## Work to complete
All lines in the records below with the word "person" must be returned.

........

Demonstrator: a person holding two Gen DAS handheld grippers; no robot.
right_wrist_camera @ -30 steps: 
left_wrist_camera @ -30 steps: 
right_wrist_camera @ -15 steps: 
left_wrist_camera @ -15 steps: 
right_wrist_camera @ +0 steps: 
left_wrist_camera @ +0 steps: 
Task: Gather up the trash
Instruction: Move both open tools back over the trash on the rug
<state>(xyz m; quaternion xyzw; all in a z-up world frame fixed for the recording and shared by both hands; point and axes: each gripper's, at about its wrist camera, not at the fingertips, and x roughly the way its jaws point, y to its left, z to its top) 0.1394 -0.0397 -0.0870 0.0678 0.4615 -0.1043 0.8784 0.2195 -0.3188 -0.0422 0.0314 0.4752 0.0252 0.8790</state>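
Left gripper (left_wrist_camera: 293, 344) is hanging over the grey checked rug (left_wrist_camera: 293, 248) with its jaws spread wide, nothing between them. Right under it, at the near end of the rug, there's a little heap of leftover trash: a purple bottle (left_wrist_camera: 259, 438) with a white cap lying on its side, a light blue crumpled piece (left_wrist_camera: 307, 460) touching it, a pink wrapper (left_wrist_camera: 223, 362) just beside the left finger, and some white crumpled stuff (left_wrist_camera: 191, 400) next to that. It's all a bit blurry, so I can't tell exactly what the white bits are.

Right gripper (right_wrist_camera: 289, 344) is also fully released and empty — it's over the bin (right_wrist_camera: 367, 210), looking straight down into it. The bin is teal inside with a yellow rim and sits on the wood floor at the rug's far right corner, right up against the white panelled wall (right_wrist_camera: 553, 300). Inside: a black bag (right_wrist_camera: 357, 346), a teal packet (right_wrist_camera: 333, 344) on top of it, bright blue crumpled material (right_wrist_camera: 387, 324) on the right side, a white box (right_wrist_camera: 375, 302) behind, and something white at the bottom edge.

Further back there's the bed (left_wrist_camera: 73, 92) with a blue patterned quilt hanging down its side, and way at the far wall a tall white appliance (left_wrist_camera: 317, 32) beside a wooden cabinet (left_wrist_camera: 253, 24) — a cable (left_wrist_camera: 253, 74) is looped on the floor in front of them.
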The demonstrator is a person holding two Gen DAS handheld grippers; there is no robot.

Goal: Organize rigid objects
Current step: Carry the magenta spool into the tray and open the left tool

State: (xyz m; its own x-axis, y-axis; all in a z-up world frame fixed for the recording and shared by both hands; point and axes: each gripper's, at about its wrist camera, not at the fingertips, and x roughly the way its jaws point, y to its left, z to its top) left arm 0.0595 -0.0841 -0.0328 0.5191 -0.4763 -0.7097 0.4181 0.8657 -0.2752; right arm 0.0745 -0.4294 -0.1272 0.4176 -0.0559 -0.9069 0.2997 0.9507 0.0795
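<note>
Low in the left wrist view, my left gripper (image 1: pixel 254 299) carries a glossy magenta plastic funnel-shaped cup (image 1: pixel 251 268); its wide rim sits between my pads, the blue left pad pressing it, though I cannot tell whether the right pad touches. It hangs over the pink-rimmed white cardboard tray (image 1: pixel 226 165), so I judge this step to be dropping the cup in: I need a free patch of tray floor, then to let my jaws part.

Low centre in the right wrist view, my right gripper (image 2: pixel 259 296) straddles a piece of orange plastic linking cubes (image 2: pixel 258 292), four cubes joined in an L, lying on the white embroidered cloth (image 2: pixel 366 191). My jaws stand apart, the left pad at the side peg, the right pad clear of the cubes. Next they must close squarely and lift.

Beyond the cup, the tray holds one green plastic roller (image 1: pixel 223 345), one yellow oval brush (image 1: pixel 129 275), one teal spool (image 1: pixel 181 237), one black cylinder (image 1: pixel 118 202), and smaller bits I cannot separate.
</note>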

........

## Task answer
Demonstrator: a person holding two Gen DAS handheld grippers; no robot.
The demonstrator is a person holding two Gen DAS handheld grippers; there is no robot.

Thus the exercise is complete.